@You-May-Call-Me-Marth
(tw // mentions of physical/emotional abuse)
Madeline: Of course they fucking hurt, they're supposed to. You know what they say: no pain, no gain. At this point, I'm too used to them, but I used to wish I could use my powers on myself to numb the pain. Lots of nights spent wrapping my ankles in bandages. And Jesus Christ, what is this, a therapy appointment? Probably not, I would have just grown up as a rich spoiled brat, which isn't much different than I am now, maybe just without a bit of murder. At my core, I'm simply irredeemable; no way around it.
Ava: Those are some loaded questions. I'd guess democracy? Most of the other forms of government involve certain groups of people being in charge, and as history tends to repeat itself, humans would slowly make the rich and powerful more rich and powerful while taking wealth and power away from the ones who need it, so I think democracy, or at least a cleaner democracy than whatever the fuck the American government is right now, is the safest way to go, but no government is entirely free from corruption, and that's a whole other conversation. I am absolutely not happy with Madeline dragging me into this. I had a plan in life. I was going to become a doctor and marry some other doctor and we were going to be wealthy but not too wealthy, wealthy enough to comfortably support children and still continuously donate to important organizations. But of course, Madeline just saw a vulnerable nerd and thought, "hey, let's fuck her life over" and she took me under her non-existent wing. deep breath I will admit, I would not have had the family that I currently have without Madeline's interference, but I do believe that I would have been happy without any of this, just maybe not quite as happy as I currently am, but that's in no way thanks to them.
Peter: If you'd asked me either of those questions ten minutes ago when Aphrodite was still around, you would have gotten much different answers, but as I think you're going for honest me, she's letting me speak freely, but you know, Xavier's still in the corner watching my every move just to make sure I don't do anything stupid. Absolutely I'd save myself if I could, but that's impossible. I hate that I have to just sit here and hope that someday my former teammates will find a way to save me, but Aphrodite has failsafes in her brainwashing, because of course she fucking does. If I could have dogs, I'd like to have two. That's a reasonable amount, right? That's never gonna happen though. She wants to be the primary source of my happiness. Let her know if you want my answers according to her though. Honestly, some days it feels like there're three different versions of me.
James: Ooh, I get interesting questions. Especially after being around a bunch of other superpowered individuals, I've seen a bunch of interesting power sets, and I think I'd most want something like super speed. It's versatile in battle and in everyday life, and Simon seems to really enjoy it. They talk with Ava all the time, so I hear things. As for villainy, it's…a lot. I won't say it's never what I wanted, because that's not true. I got into villainy because of who I became after the trauma of dealing with my father. If you'd asked me that a couple of years ago, I would have said, "fuck yeah, being a villain kicks ass!" and I would have chugged a bottle of champagne, but as who I am now, I don't particularly enjoy it. I'd prefer the label of antihero.

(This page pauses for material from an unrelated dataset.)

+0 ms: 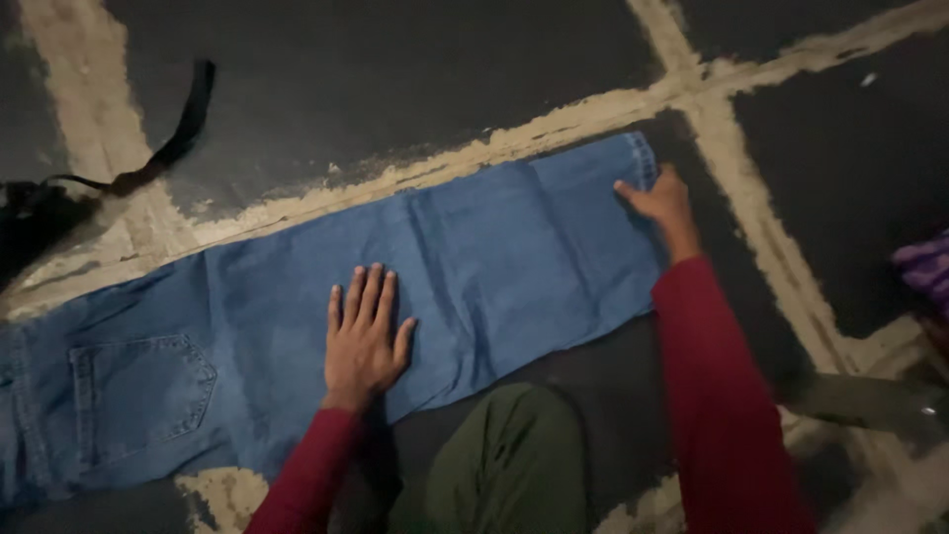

Xavier: Favorite that I've worn myself, although it wasn't quite "wearing", was when I just walked around as my true demon form for the night. Burned out several hundred peoples' eyes and it was quite exhilarating. Favorite that I've seen is anyone who has made their own set of moving wings. I've seen several and they're all very well made. And I don't give out compliments likely. As for Ava, I don't like to think of myself as working with her. We happen to be on the same team. I senselessly abused them for years, partially because of their angel status and having an angel practically obeying my every whim is every demon's dream and partially because they were just so fun to fuck with, so I'll never see them as a "teammate". She's one of God's little pests and she's my puppet; she has no power over me.